[Recorded data]
----------------------------------------

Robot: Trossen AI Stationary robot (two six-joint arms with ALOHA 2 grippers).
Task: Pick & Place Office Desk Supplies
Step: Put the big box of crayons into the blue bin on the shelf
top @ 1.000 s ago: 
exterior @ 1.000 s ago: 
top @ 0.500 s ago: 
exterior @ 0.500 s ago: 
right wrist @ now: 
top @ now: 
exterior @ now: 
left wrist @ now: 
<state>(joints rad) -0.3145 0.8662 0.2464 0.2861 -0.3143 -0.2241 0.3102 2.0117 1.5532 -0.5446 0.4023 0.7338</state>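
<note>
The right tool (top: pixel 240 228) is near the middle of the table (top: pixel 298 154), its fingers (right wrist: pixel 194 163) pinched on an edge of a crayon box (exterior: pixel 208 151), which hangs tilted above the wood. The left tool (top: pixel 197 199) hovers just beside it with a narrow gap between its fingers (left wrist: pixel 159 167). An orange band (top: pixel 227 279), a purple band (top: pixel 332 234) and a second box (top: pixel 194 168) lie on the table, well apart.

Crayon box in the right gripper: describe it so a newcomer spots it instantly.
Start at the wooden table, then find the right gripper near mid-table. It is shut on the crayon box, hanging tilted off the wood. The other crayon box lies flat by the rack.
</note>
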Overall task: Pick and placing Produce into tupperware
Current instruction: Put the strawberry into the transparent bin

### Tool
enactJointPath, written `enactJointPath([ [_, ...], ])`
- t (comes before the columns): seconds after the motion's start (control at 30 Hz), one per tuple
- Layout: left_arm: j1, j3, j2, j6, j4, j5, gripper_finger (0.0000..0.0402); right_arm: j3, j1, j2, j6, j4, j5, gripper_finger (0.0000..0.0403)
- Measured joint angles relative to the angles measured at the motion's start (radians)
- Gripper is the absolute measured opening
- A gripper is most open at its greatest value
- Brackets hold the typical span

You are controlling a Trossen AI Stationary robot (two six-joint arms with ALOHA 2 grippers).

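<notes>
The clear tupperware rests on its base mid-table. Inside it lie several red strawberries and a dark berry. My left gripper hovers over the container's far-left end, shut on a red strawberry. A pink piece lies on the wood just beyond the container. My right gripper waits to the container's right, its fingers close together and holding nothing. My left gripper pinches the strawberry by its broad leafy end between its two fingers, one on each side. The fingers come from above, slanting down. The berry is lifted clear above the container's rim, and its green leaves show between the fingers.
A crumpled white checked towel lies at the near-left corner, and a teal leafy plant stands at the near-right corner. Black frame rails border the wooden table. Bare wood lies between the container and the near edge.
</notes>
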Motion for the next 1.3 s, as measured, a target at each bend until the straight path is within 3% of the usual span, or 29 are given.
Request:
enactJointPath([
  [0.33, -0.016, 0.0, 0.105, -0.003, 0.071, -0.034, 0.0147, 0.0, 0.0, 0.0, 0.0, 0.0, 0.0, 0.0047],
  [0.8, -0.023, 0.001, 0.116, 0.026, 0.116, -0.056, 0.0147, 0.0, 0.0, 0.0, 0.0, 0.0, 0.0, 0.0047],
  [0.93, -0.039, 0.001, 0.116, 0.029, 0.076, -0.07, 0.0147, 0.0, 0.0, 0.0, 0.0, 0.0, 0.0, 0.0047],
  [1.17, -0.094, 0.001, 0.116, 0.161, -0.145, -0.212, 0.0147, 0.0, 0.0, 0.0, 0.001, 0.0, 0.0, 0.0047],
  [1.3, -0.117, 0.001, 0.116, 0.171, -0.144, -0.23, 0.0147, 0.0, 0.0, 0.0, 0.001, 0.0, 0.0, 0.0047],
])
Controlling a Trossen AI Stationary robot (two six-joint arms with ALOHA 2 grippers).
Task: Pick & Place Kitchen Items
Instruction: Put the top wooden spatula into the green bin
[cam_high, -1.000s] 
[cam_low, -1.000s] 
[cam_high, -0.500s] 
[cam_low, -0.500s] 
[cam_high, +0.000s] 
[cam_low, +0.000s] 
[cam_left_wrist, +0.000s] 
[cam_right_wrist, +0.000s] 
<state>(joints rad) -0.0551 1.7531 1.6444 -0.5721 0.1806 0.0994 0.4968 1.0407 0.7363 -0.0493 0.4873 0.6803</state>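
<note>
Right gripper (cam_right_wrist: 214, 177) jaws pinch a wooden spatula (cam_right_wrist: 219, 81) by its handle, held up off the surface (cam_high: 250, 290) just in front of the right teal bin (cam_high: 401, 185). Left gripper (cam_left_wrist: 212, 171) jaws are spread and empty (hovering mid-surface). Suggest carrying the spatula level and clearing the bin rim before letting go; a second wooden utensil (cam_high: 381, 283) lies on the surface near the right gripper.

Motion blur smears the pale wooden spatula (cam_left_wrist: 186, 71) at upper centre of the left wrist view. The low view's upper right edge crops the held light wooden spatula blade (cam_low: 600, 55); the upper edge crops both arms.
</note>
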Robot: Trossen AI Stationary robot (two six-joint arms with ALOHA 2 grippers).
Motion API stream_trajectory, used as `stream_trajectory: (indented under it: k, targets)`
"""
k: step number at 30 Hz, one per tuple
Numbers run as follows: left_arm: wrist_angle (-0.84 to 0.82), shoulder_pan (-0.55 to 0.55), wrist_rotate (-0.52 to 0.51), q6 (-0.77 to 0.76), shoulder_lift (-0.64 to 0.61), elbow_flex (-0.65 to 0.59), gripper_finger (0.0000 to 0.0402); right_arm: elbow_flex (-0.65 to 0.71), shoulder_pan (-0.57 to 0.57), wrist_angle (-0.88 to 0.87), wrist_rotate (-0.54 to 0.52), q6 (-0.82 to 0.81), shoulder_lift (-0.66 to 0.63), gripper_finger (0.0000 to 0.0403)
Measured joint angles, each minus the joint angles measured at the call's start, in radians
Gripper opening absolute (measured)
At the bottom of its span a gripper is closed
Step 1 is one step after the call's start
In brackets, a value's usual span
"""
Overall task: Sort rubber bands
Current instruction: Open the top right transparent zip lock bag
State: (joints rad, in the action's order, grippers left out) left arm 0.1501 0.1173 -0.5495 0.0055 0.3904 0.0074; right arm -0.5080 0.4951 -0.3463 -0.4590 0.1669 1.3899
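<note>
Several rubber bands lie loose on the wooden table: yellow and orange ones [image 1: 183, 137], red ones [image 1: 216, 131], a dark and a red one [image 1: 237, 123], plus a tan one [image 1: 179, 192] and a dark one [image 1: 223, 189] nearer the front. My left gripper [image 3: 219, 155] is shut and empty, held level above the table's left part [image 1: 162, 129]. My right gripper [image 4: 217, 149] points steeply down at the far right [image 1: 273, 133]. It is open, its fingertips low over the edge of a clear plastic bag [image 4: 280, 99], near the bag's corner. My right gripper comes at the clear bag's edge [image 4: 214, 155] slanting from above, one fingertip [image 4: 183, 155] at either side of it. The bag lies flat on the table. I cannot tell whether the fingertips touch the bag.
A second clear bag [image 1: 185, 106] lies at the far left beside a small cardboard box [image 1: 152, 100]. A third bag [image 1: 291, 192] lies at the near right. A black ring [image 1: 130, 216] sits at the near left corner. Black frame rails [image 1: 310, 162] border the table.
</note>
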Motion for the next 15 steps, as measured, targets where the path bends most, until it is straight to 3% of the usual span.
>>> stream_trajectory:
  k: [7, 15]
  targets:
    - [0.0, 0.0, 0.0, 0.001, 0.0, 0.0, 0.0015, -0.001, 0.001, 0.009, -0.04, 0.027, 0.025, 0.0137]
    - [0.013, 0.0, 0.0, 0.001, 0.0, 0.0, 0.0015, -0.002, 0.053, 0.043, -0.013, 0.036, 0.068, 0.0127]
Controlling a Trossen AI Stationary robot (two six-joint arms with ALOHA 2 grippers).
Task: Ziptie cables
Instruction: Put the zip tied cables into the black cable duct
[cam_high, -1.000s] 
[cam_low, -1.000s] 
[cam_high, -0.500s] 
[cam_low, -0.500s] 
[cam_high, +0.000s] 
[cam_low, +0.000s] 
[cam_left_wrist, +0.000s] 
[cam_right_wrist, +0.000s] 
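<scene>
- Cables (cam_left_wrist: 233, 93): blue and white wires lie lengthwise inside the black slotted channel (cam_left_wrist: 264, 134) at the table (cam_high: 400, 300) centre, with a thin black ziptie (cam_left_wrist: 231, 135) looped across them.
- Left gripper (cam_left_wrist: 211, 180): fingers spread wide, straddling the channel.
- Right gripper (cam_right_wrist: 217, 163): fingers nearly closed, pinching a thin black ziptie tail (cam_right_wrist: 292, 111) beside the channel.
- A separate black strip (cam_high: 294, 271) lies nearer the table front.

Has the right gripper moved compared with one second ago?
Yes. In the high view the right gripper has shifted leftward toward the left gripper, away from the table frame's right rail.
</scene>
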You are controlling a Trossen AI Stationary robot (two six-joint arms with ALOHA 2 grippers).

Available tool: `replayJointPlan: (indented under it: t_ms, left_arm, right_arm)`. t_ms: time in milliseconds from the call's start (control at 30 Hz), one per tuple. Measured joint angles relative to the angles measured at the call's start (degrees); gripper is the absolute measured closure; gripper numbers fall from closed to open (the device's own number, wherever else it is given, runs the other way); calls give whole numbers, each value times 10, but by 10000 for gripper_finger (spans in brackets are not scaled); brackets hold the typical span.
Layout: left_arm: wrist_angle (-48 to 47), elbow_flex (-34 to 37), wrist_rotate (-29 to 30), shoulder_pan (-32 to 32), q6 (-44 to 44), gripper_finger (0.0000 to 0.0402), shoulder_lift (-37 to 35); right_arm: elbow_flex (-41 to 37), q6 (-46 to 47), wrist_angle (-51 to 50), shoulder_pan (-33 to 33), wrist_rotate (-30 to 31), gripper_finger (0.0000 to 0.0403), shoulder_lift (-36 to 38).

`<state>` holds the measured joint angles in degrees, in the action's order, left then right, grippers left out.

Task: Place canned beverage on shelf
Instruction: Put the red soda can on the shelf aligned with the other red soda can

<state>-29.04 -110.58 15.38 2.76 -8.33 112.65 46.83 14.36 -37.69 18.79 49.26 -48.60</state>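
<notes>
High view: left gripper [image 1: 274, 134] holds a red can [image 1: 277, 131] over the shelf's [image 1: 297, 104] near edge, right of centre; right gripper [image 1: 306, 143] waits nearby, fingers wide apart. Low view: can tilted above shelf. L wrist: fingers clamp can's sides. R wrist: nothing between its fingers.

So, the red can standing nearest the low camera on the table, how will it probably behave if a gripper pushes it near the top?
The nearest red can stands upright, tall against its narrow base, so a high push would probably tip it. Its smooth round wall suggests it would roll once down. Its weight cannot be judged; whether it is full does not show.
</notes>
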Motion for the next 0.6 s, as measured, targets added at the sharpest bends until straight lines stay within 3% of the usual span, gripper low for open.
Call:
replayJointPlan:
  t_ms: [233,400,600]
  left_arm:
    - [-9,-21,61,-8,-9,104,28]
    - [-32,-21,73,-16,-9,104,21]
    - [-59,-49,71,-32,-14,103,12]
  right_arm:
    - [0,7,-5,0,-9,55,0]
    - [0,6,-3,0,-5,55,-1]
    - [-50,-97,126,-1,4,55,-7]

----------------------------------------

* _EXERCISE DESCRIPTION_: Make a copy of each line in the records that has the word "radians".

* _ANSWER SPACE_:
- Measured joint angles relative to the angles measured at the motion's start (radians)
Measured joint angles, each minus the joint angles measured at the call's start, in radians

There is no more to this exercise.